WORK REQUIRED: Write the data out again, character for character, with no images.

PROVIDED DATA:
§ §
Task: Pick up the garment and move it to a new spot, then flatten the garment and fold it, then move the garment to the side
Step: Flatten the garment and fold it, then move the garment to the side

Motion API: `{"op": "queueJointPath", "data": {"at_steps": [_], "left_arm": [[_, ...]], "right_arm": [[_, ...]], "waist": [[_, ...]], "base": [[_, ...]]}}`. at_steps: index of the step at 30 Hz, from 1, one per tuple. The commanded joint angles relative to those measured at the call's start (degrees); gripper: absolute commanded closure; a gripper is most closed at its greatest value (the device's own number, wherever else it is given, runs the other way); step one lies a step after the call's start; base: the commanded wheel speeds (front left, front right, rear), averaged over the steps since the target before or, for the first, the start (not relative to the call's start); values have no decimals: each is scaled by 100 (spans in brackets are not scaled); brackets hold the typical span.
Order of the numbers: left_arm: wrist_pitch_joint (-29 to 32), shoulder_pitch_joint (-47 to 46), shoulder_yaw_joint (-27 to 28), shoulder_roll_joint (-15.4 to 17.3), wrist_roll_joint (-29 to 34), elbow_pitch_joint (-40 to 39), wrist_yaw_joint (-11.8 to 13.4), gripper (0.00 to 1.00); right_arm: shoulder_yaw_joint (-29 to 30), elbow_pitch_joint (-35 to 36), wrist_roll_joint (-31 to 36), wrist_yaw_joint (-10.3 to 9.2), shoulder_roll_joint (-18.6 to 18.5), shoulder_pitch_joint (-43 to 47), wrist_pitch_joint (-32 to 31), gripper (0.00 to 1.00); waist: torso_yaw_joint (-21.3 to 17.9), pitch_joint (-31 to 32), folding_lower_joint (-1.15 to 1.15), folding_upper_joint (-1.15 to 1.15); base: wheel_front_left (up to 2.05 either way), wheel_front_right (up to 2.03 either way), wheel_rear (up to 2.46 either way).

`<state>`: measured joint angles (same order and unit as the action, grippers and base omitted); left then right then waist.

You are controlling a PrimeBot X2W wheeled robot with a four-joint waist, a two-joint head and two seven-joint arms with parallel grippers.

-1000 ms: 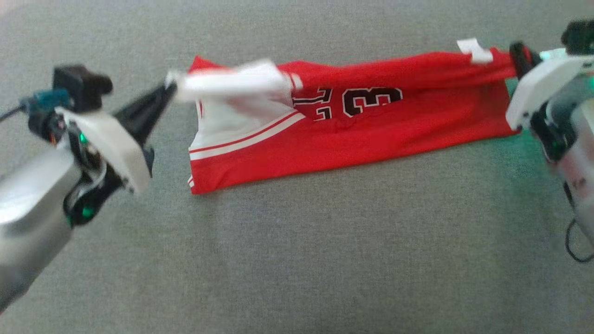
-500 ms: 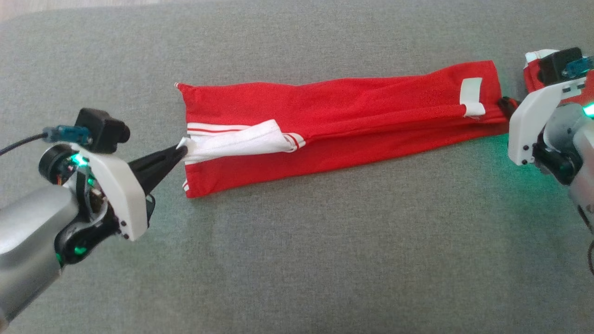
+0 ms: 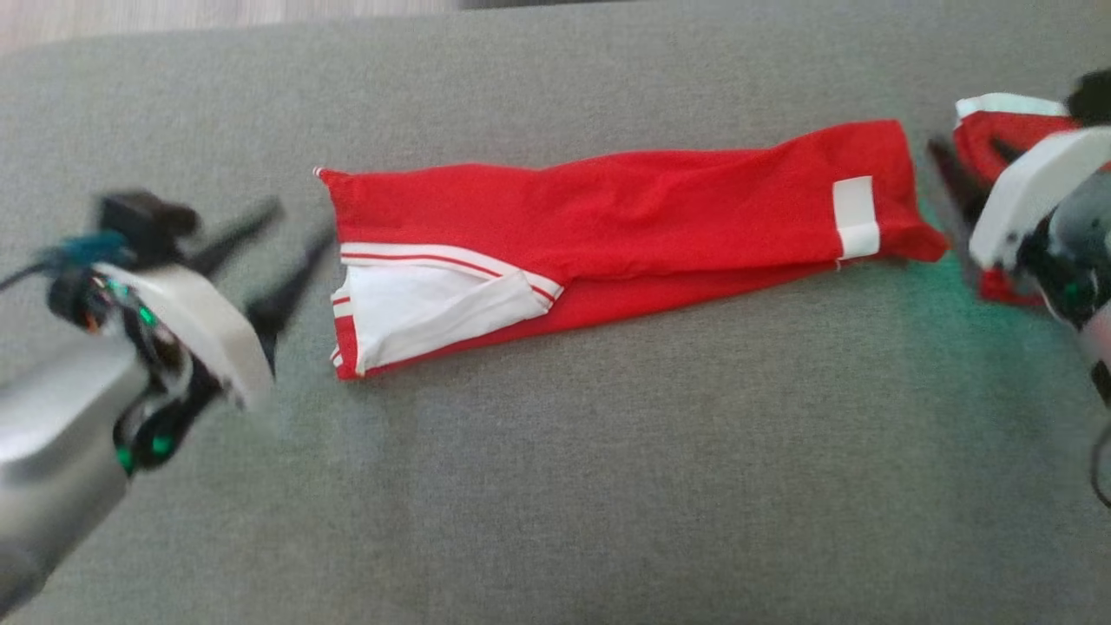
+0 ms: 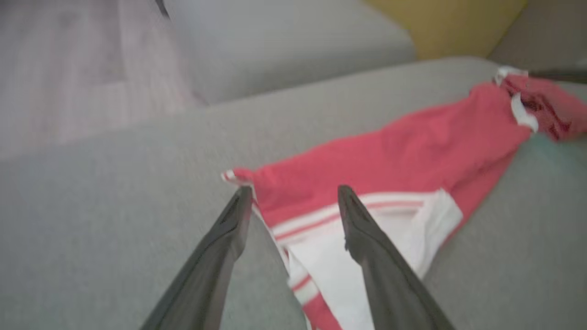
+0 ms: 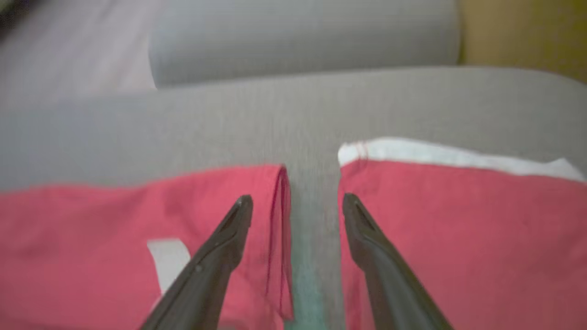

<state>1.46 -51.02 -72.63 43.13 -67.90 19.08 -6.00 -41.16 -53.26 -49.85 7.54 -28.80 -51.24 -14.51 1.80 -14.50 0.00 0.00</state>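
Note:
The garment (image 3: 660,217) is a red jersey with a white side panel (image 3: 417,308) and a white label (image 3: 855,217). It lies folded lengthwise in a long strip on the grey cushion (image 3: 564,486). My left gripper (image 3: 302,224) stands open just off its left end, holding nothing; in the left wrist view the open left gripper (image 4: 296,190) hovers over the white-striped end of the garment (image 4: 390,156). My right gripper (image 3: 968,161) is open off the right end. From the right wrist, the open right gripper (image 5: 298,198) straddles the gap beside the garment's edge (image 5: 137,215).
A second red piece with a white band (image 3: 998,126) lies at the far right, partly under my right arm, and appears as the second red piece (image 5: 458,220) in the right wrist view. Grey cushions (image 4: 284,41) and a yellow one (image 4: 449,23) rise behind. Wood floor (image 3: 174,13) borders the far edge.
Both grippers have opened and let go of the garment's ends. The lifted upper half has come down over the lower half, so the garment lies flat. The head camera has shifted.

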Motion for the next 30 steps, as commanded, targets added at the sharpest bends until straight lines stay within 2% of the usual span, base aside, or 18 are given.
{"op": "queueJointPath", "data": {"at_steps": [1,4,6,8,10,14,16,18,19,23,27,30], "left_arm": [[-321,-252,459,127,44,-9,116,0],[-1292,-202,920,-63,53,153,506,0],[-1558,-126,1247,-172,63,163,708,0],[-1633,-12,1716,-289,150,106,897,0],[-1640,220,2570,-484,412,-99,1065,0],[-1643,1129,3976,-971,1252,-561,1179,0],[-1644,1614,4496,-1236,1681,-767,1163,0],[-1644,2059,4945,-1515,2090,-931,1121,0],[-1644,2473,5344,-1818,2454,-1058,1059,0],[-1645,3191,5921,-2398,3075,-1124,795,0],[-1645,3724,6354,-2911,3543,-1032,467,0],[-1645,3964,6654,-3227,3800,-922,260,0]], "right_arm": [[148,108,-172,-5,40,-153,219,0],[503,259,-456,-5,259,-238,862,0],[598,409,-463,-5,337,-237,1343,0],[680,596,-454,-5,447,-189,1850,0],[783,761,-401,-5,562,-121,2401,0],[1111,1003,-148,-5,915,110,2901,0],[1343,1182,149,-5,1111,285,2941,0],[1830,1533,596,-5,1338,555,2946,0],[2342,1905,1160,-5,1638,984,2948,0],[3202,2570,2250,-5,2320,2034,2949,0],[3685,2981,2989,-5,2569,2953,2949,0],[3629,3170,2952,-5,2588,3340,2950,0]], "waist": [[-42,68,0,0],[-104,166,0,0],[-129,219,0,0],[-146,274,0,0],[-164,327,0,0],[-225,474,0,0],[-259,535,0,0],[-282,591,0,0],[-299,652,0,0],[-317,764,0,0],[-333,823,0,0],[-339,833,0,0]], "base": [[0,0,0],[0,0,0],[0,0,0],[0,0,0],[0,0,0],[0,0,0],[0,0,0],[0,0,0],[0,0,0],[0,0,0],[0,0,0],[0,0,0]]}}
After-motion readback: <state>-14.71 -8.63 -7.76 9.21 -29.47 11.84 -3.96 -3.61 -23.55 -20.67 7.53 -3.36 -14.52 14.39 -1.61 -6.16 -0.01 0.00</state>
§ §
WRITTEN RESPONSE:
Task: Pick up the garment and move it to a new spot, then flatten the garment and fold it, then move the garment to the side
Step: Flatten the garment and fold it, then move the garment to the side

Motion API: `{"op": "queueJointPath", "data": {"at_steps": [_], "left_arm": [[_, ...]], "right_arm": [[_, ...]], "waist": [[_, ...]], "base": [[_, ...]]}}`. at_steps: index of the step at 30 Hz, from 1, one per tuple. The commanded joint angles relative to those measured at the call's start (degrees); gripper: absolute commanded closure; a gripper is most closed at its greatest value (the device's own number, wherever else it is given, runs the other way); step one lies a step after the call's start; base: the commanded wheel speeds (front left, front right, rear), averaged over the steps since the target before or, for the first, the start (not relative to the call's start); values have no decimals: each is scaled by 100 (spans in brackets are not scaled); brackets hold the typical span.
Order of the numbers: left_arm: wrist_pitch_joint (-29 to 32), shoulder_pitch_joint (-47 to 46), shoulder_yaw_joint (-27 to 28), shoulder_roll_joint (-15.4 to 17.3), wrist_roll_joint (-29 to 34), elbow_pitch_joint (-40 to 39), wrist_yaw_joint (-11.8 to 13.4), gripper (0.00 to 1.00); right_arm: shoulder_yaw_joint (-29 to 30), elbow_pitch_joint (-35 to 36), wrist_roll_joint (-31 to 36), wrist_yaw_joint (-10.3 to 9.2), shoulder_roll_joint (-18.6 to 18.5), shoulder_pitch_joint (-43 to 47), wrist_pitch_joint (-32 to 31), gripper (0.00 to 1.00); waist: torso_yaw_joint (-21.3 to 17.9), pitch_joint (-31 to 32), folding_lower_joint (-1.15 to 1.15), folding_upper_joint (-1.15 to 1.15); base: wheel_front_left (up to 2.05 either way), wheel_front_right (up to 2.03 either way), wheel_rear (up to 2.46 either way).

`<state>`: measured joint angles (same order and unit as the action, grippers and base omitted); left then right then waist.

You are controlling a PrimeBot X2W wheeled robot with a four-joint waist, a two-joint head and two seven-joint arms with parallel grippers.

-1000 ms: 
-500 ms: 
+0 ms: 
+0 ms: 
+0 ms: 

<state>1.46 -51.02 -72.63 43.13 -67.90 19.08 -6.00 -41.16 -53.26 -49.85 7.54 -28.80 -51.24 -14.51 1.80 -14.50 0.00 0.00</state>
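Note:
The garment (image 3: 660,217) is a red jersey with a white side panel (image 3: 417,308) and a white label (image 3: 855,217). It lies folded lengthwise in a long strip on the grey cushion (image 3: 564,486). My left gripper (image 3: 302,224) stands open just off its left end, holding nothing; in the left wrist view the open left gripper (image 4: 296,190) hovers over the white-striped end of the garment (image 4: 390,156). My right gripper (image 3: 968,161) is open off the right end. From the right wrist, the open right gripper (image 5: 298,198) straddles the gap beside the garment's edge (image 5: 137,215).
A second red piece with a white band (image 3: 998,126) lies at the far right, partly under my right arm, and appears as the second red piece (image 5: 458,220) in the right wrist view. Grey cushions (image 4: 284,41) and a yellow one (image 4: 449,23) rise behind. Wood floor (image 3: 174,13) borders the far edge.
Both grippers have opened and let go of the garment's ends. The lifted upper half has come down over the lower half, so the garment lies flat. The head camera has shifted.
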
Motion for the next 30 steps, as commanded, targets added at the sharpest bends until straight lines stay within 2% of the usual span, base aside, or 18 are given.
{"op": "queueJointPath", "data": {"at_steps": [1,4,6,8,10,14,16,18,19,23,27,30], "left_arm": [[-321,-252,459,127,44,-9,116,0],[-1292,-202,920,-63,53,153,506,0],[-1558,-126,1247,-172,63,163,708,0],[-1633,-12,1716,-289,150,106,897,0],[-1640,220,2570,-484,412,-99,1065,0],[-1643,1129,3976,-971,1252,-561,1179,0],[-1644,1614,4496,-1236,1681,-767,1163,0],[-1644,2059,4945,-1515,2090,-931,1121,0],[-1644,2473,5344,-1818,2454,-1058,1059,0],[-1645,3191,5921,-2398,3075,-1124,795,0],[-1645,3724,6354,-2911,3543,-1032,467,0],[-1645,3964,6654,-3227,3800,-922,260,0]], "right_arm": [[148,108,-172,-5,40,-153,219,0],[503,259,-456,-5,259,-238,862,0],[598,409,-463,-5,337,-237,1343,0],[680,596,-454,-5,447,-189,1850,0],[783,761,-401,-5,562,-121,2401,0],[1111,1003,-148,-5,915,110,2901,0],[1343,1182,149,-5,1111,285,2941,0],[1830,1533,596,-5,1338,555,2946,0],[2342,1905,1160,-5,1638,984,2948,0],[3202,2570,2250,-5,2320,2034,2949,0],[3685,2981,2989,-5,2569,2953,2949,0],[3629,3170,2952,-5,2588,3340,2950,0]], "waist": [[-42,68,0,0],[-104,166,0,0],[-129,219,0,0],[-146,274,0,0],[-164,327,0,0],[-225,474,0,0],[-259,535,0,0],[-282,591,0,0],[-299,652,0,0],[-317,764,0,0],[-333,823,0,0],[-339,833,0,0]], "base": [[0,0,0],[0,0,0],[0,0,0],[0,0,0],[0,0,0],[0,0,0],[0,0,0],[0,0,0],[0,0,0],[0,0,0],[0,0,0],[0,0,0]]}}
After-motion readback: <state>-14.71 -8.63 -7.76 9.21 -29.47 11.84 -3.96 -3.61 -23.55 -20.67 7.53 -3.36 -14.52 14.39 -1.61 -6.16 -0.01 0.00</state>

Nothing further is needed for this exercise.